Monday, June 30, 2014

Hydriotaphia, Urn Burial

I recently reread Hydriotaphia, Urn Burial, a meditation on an archaeological site published by the sadly rarely read, but always revered Thomas Browne in 1658. I don't reread books often-- there seem to be too many things I haven't read once to get around to reading something twice-- but it's quite short, and things were slow. The clouds were gathering over the city, in more ways than one, and it seemed the perfect time to read something dark and quiet and half-remembered.

I can remember so distinctly when I first read Thomas Browne, when I was staying for a week at a couple of friends' apartment on Queen Anne Hill in Seattle. And I can remember the way the light cast down on the paper, the Italic headings in an old 19th Century copy of Browne's complete works from the library. The recurring mental image was of two men, with pointed beards and black cloaks, on a chilly autumn morning, with ravens in naked trees on the flat plains of Norfolk, standing before an open pit in the black earth, a broken ceramic jar at the bottom lying in a pool of stagnant water, maybe a workman with a rough country accent digging through the sandy soil. Browne-- or at least the face engraved on the frontispiece-- staring up at a gray English sky, watching the birds fly upwards. His melancholy, his facing the tombs of dead pagans, immediately confronting his faith in the Protestant God and the emerging scientific practice that marked the dawning Age of Reason, which he believed to be symbolized in the eternal quincunx, the latticed form that he believed marked the soul of all things.


It was about a year after that cold day in Seattle that I stood in a field on the Plain of Jars in Northern Laos, with the first burial urns I recognized as such, or rather things generally figured by the archaeologists to be burial urns-- the local people believed them to be where the gods and giants kept their lao khao, the harsh, grainy rice wine of Laos and Thailand, which I'd drank that morning, scalding hot from a still.

Did I think of my image of Thomas Browne in his field on that day? Or was the sunlight, the clang of cowbells on high mountain meadows, the high spirits of a holiday, even in a necropolis, strong enough to dissuade me?


And when I think, now, of Thomas Browne, I am not thinking of him amid ancient ruins. My thoughts wander in that direction on days when the sunset seems sickly, when there's a sourness in the pit of my stomach, when my apartment seems a sepulcher.

And was that image based on anything? For all I know, Browne could have visited his urns on a bright summer day, with skylarks instead of ravens and trees full of flowers. My image of Thomas Browne is more informed by his followers-- the morose wanderer W.G. Sebald, the blind librarian Jorge Luis Borges, the sensitive suicide Virginia Woolf. And on the whole, images of death, such as this, are probably more at home in Hollywood than in our lives.

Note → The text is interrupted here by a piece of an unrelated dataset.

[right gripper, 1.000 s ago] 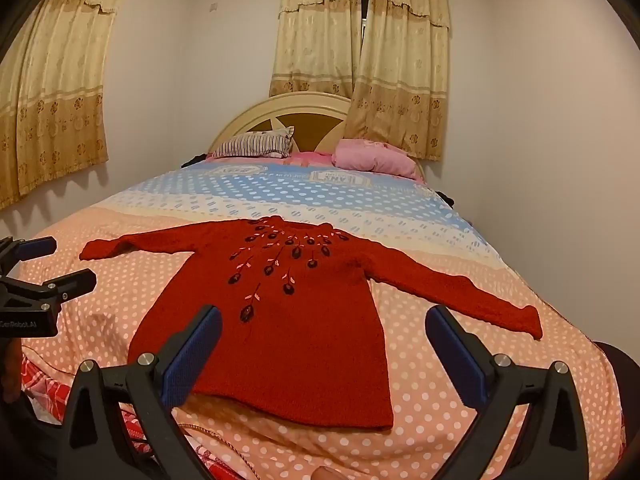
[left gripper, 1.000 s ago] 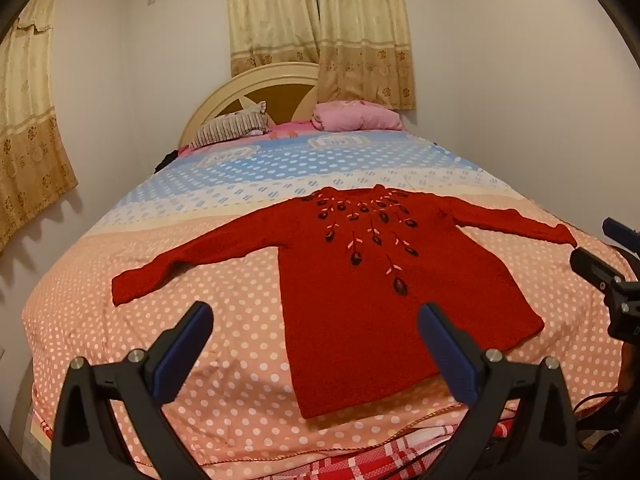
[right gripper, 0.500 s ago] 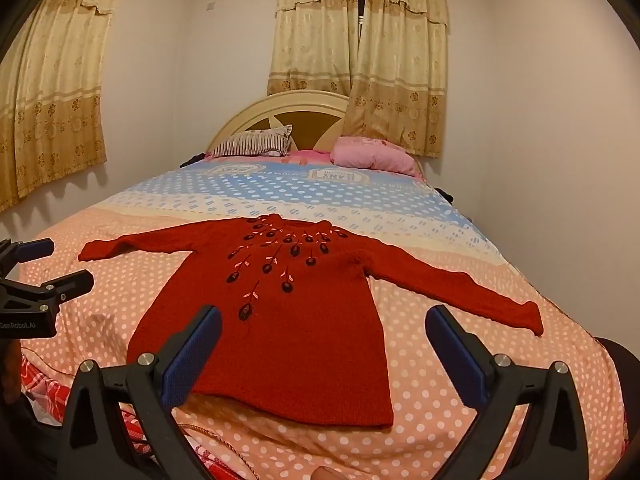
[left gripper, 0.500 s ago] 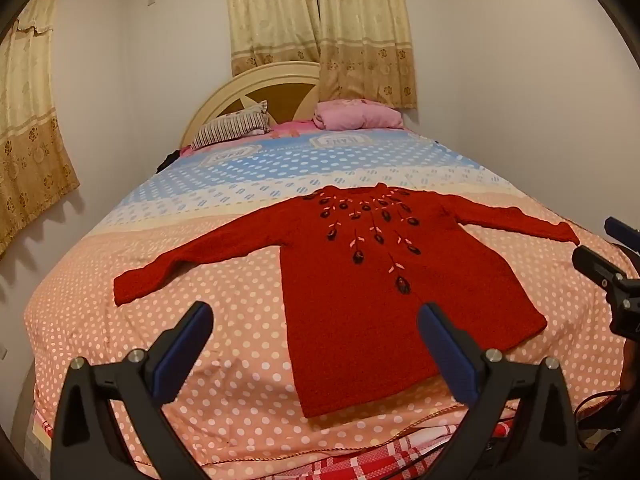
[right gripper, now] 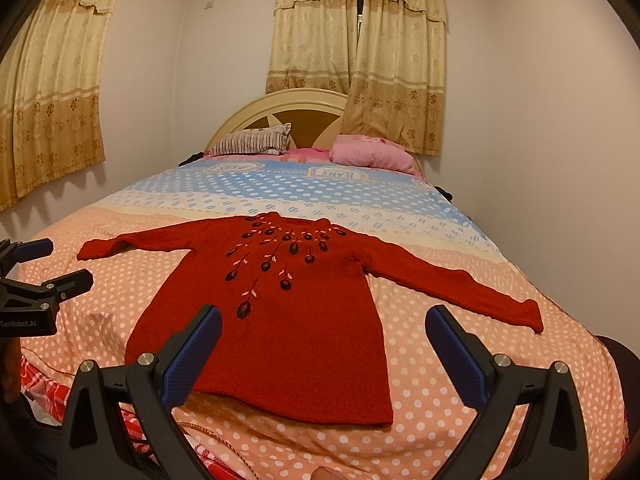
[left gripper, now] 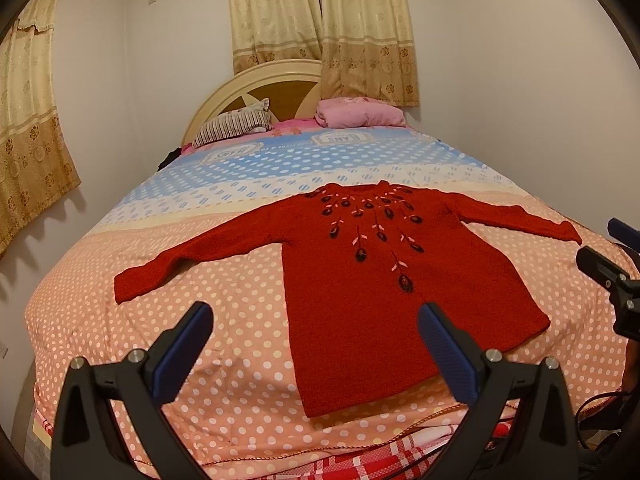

I did feel a distinct sense of death in the jars, as I walked delicately along the margins of rice paddies. This area, a plateau in the Lao highlands was made briefly infamous by Lyndon Johnson's clandestine use of the local Hmong people as a proxy army as part of America's decade-long folly in Southeast Asia. The burial urns now share space with minefields and caved-in Pathet Lao trenches. Missile casings are turned into fenceposts, hotels keep rusty Kalashnikovs as souvenirs. The death I felt there was not cosmic, but immediate, the very real possibility that I would meet a sudden, violent end if I strayed from the marked path.

Which tells me how separate death is from its avatars. We dress up death in images, turn it into mossy churchyards and widows in black crepe. Death is irrational, unbounded by human metaphor. It is the full catheter and labored breathing of a much-loved relative in a chilly hospital room, the idiotic expression of a corpse by a roadside, half-seen through a car window.